**Task directions:**
Work out how many lines below hold the string "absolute" and state only that figure.

------------

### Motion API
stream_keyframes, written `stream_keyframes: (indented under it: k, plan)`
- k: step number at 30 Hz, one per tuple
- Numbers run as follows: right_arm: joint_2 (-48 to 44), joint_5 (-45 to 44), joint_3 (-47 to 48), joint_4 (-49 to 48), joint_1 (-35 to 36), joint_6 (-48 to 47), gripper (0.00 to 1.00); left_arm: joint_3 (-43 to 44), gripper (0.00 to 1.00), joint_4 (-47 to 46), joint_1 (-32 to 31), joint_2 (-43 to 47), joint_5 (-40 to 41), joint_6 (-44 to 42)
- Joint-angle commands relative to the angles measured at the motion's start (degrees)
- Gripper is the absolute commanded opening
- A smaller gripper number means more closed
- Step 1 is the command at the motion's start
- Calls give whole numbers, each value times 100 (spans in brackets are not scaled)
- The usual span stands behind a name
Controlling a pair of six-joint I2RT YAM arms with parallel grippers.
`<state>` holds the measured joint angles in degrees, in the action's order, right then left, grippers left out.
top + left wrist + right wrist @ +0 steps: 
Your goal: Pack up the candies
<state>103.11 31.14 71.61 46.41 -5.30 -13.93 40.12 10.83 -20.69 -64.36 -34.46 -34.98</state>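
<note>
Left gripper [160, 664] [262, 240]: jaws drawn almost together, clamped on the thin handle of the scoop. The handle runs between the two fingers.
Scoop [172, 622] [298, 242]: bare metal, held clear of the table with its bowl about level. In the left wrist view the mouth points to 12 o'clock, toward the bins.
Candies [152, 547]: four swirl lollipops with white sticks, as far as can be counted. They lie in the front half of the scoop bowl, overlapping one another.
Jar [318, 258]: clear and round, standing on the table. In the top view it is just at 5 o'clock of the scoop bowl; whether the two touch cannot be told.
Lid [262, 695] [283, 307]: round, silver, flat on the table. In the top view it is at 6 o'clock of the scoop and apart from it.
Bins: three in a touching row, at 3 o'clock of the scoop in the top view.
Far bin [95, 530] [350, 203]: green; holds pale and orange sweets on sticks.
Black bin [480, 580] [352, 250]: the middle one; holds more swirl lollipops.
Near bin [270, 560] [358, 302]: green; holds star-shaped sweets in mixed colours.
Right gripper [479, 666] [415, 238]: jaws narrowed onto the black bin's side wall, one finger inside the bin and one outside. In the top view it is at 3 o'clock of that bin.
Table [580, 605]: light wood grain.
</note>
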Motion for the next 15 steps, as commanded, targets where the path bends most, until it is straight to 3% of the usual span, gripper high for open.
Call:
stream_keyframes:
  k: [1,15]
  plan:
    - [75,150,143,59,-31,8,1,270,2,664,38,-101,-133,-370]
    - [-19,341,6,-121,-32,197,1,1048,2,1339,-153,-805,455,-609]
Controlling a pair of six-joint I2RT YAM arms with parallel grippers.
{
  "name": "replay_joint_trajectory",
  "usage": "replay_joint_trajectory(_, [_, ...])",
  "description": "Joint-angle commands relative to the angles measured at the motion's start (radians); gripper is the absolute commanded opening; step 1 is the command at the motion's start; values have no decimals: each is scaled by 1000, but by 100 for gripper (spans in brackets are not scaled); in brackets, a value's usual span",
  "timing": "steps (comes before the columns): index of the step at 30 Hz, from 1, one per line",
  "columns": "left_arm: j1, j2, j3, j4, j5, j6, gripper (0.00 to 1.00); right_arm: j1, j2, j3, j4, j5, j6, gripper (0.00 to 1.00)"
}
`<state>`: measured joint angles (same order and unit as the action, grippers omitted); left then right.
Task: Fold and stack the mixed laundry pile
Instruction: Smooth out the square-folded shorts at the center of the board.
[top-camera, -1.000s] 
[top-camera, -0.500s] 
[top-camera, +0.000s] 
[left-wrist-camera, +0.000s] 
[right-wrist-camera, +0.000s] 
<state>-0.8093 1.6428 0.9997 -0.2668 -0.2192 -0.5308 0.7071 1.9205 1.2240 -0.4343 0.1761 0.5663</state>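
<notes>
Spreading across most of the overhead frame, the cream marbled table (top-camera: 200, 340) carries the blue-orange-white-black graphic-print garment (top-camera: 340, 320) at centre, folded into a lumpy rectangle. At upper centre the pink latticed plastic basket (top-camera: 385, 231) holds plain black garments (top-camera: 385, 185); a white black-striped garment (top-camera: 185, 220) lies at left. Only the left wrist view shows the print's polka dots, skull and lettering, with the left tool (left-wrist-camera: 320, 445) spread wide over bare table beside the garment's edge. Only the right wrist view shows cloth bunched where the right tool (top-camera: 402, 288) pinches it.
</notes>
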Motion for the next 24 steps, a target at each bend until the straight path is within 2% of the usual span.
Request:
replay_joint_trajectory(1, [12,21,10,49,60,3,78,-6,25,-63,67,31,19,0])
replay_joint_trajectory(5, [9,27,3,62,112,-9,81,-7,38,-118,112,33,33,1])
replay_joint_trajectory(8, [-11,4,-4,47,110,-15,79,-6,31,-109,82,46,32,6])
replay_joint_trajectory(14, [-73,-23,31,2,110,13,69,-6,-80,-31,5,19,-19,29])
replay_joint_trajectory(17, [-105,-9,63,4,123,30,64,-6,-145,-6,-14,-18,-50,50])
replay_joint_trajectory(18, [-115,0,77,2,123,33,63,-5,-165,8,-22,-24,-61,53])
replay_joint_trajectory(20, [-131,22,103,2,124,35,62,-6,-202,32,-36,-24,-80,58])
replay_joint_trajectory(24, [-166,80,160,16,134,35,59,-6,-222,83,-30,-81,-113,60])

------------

**Result of this exercise:**
2